WHAT YOU HAVE TO DO - Among the entries below, one stretch runs from the line that contains "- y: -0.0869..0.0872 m" through the line that contains "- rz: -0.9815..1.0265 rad". Repeat that stretch exactly, ends included, and only that.

(Items from a dataset)

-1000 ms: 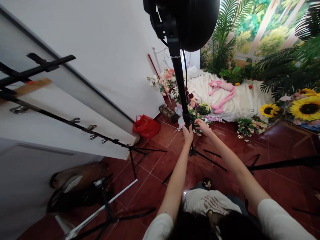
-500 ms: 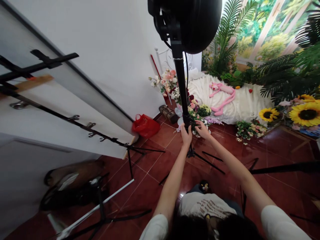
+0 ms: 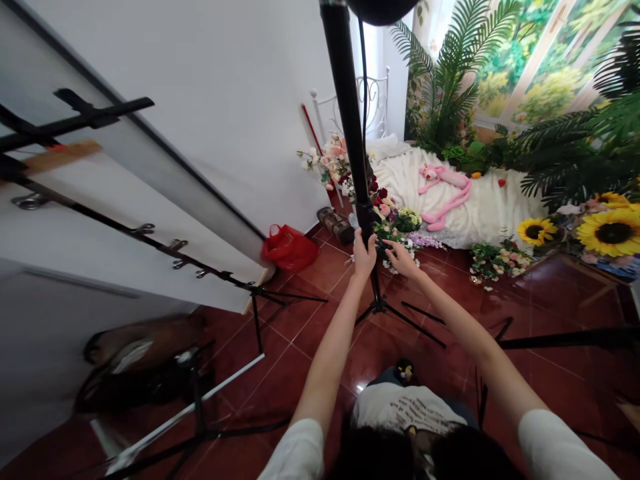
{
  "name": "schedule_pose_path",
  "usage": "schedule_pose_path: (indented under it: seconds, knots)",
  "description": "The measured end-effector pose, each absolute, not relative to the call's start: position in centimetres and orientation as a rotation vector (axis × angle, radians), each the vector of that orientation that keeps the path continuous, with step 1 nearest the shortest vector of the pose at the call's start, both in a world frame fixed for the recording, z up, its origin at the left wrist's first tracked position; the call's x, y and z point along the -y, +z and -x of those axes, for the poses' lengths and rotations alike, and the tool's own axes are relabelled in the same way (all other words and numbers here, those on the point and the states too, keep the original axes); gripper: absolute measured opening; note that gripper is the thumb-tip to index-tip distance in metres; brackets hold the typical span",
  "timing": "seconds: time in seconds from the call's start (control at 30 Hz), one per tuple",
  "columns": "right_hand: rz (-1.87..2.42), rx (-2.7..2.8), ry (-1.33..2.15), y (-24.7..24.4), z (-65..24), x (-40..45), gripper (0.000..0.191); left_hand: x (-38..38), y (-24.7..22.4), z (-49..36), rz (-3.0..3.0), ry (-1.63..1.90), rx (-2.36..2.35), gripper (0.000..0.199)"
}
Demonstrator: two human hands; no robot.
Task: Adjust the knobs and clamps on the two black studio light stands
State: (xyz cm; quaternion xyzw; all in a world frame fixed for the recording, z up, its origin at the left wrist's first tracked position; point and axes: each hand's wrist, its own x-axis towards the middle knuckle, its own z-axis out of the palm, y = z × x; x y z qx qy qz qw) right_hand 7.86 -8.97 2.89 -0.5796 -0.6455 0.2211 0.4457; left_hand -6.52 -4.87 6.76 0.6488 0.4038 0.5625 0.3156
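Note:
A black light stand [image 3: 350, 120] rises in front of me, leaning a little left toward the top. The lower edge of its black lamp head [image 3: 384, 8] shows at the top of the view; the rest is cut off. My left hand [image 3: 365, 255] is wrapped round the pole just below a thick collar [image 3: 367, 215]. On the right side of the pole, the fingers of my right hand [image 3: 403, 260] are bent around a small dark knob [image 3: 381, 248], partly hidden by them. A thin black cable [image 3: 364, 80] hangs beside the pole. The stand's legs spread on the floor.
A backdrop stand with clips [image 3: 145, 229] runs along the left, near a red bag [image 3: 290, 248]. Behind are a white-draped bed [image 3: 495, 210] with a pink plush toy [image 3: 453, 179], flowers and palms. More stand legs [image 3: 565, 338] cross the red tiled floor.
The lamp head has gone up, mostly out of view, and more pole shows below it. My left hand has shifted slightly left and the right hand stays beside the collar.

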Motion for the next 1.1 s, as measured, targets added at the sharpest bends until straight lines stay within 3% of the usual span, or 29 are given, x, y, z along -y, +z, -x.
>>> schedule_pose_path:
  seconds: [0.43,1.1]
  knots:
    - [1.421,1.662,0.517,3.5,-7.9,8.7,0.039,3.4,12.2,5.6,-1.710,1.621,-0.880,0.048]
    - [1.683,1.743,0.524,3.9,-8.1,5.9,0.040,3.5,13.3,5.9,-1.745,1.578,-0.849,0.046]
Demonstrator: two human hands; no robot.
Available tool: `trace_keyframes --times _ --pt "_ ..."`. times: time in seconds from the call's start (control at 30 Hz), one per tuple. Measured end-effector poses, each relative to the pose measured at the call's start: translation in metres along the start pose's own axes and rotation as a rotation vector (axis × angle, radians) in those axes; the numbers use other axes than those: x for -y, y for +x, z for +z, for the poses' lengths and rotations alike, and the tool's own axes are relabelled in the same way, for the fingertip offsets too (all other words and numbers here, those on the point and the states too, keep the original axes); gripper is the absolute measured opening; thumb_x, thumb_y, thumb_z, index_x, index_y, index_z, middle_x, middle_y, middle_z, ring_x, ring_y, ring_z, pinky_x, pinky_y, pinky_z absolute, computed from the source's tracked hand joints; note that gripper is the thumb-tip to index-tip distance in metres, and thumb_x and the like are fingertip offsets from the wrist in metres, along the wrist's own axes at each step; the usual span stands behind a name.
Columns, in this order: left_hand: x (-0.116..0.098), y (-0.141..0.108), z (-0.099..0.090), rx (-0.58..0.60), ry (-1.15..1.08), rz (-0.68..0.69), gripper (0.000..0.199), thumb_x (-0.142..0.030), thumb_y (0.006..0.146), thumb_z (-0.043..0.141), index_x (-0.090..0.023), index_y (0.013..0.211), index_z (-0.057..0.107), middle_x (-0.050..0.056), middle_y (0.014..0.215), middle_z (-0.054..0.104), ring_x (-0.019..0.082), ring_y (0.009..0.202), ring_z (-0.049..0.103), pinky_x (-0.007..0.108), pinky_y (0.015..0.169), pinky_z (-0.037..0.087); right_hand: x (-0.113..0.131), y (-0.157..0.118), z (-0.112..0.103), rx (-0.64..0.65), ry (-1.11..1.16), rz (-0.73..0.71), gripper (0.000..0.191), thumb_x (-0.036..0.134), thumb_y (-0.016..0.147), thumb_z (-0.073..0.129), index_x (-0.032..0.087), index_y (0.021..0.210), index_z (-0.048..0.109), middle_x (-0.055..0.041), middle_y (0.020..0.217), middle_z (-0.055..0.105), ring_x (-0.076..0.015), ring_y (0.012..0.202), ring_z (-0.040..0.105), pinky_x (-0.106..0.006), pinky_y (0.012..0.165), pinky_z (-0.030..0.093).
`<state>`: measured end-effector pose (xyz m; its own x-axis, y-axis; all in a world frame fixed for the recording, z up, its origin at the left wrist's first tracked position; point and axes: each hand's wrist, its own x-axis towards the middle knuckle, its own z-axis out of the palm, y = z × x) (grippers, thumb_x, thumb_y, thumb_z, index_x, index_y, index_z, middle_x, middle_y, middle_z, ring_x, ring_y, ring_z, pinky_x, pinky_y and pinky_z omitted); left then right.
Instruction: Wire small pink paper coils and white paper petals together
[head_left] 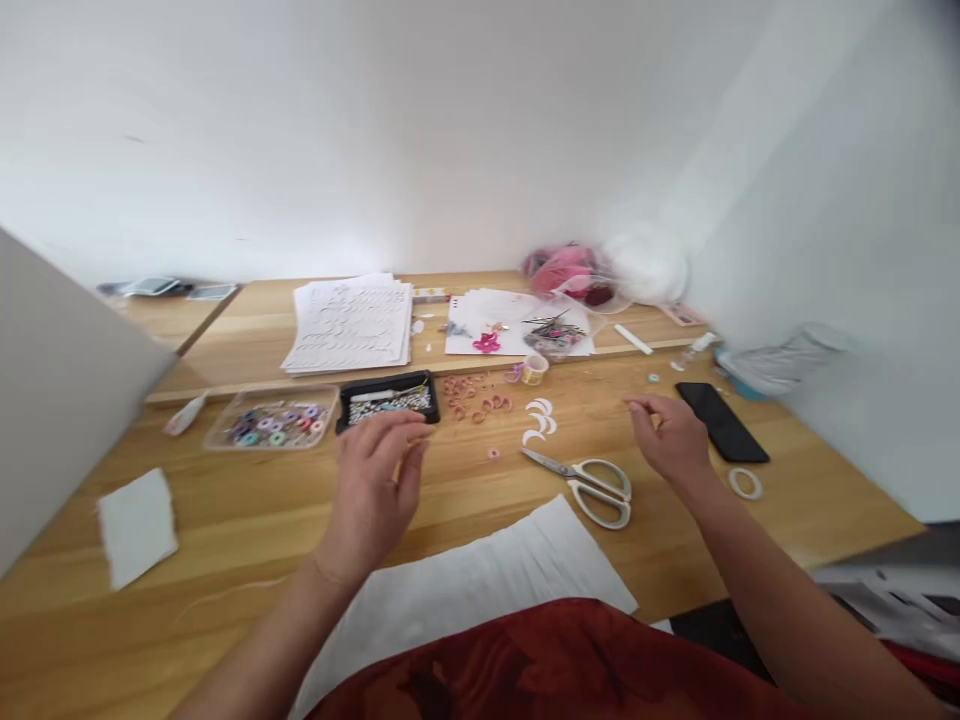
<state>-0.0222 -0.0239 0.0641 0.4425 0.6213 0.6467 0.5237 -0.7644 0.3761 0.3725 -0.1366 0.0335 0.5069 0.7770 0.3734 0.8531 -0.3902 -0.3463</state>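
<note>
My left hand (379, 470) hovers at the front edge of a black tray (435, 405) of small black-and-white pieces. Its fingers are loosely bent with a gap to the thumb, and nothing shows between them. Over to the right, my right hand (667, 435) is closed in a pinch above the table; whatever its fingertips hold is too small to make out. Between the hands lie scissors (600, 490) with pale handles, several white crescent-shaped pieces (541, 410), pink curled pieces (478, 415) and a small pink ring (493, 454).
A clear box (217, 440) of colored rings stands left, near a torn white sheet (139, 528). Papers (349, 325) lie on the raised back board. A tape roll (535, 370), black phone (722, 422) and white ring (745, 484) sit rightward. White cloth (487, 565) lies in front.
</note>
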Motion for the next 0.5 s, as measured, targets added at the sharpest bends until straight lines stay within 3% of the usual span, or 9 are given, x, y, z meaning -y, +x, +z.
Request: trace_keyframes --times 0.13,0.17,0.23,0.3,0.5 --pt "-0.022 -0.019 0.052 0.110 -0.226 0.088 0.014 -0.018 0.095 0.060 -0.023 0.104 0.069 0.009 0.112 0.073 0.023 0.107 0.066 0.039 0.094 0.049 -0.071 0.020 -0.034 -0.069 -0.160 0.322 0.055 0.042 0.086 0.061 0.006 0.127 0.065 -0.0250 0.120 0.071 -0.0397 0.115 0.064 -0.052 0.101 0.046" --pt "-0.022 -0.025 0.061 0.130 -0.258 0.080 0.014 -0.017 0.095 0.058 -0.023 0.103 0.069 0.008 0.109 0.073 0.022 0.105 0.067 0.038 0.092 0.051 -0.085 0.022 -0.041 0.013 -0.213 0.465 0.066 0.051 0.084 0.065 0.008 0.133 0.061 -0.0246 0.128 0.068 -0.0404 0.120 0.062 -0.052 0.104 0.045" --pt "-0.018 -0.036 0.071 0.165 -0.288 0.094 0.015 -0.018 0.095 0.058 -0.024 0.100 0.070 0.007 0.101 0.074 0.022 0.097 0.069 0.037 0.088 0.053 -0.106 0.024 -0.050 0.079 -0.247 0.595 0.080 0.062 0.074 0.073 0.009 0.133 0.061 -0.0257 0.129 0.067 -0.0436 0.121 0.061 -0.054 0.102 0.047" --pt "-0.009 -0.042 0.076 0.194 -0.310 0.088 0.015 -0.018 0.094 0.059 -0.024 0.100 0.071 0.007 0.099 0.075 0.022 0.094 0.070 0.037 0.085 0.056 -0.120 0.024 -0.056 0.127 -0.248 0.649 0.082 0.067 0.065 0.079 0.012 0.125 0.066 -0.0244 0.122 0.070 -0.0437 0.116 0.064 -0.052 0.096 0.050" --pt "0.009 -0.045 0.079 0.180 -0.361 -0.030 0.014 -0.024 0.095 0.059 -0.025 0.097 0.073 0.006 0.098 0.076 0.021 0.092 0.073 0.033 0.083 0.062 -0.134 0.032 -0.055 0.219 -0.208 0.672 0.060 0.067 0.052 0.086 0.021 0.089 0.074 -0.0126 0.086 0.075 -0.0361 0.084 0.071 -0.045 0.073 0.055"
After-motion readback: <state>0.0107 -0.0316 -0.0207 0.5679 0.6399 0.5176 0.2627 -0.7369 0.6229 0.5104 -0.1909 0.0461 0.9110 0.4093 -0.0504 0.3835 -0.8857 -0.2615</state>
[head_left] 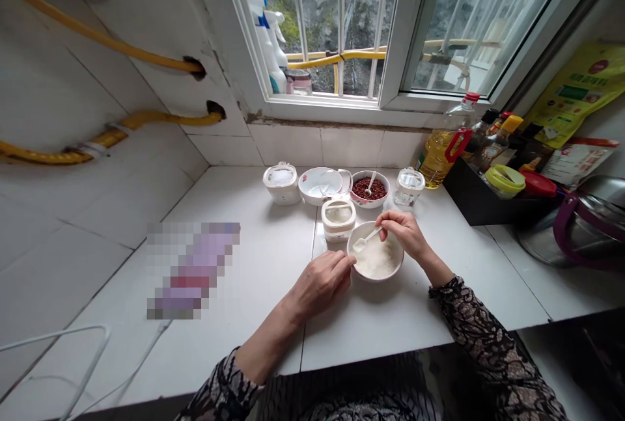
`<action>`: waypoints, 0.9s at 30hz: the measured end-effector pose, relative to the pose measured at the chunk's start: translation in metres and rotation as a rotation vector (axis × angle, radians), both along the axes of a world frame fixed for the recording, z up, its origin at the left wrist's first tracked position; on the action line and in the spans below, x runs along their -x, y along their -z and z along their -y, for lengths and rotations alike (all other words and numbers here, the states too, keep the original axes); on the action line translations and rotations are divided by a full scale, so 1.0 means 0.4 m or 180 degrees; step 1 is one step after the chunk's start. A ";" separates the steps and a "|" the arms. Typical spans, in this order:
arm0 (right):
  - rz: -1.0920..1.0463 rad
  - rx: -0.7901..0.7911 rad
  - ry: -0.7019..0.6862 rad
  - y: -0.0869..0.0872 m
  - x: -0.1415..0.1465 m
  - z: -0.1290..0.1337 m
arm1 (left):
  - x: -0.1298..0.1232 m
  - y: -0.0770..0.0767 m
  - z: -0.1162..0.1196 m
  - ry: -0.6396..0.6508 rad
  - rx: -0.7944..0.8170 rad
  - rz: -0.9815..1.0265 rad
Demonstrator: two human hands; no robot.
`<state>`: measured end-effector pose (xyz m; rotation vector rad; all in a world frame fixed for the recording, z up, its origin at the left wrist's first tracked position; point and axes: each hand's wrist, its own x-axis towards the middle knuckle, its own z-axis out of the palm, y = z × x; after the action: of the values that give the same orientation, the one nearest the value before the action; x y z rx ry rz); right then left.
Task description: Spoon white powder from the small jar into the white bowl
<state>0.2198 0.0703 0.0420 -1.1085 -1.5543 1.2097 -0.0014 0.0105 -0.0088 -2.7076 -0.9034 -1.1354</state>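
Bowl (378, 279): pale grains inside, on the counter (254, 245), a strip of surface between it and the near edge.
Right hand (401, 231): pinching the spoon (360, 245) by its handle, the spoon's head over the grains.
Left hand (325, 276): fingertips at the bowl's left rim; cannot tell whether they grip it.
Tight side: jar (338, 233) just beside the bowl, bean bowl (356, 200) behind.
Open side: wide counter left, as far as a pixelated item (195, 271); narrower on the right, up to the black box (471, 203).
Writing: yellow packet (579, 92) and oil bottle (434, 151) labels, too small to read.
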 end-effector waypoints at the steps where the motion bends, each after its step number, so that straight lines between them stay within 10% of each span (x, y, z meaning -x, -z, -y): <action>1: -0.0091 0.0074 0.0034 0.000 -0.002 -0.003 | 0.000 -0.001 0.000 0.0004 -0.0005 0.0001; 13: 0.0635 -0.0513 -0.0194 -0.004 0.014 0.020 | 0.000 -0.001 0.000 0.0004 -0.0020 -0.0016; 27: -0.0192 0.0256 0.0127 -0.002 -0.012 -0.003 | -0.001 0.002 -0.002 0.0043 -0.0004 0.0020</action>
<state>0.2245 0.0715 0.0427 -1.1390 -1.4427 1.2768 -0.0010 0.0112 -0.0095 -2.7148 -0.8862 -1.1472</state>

ANSWER FOR THIS EXERCISE -
  - y: -0.0869..0.0872 m
  - x: -0.1415..0.1465 m
  - z: -0.1290..0.1337 m
arm1 (left):
  - x: -0.1298..0.1232 m
  - y: -0.0770..0.0767 m
  - z: -0.1162..0.1196 m
  - ry: -0.6396..0.6508 rad
  - rx: -0.7944..0.8170 rad
  - rz: -0.9815..1.0265 rad

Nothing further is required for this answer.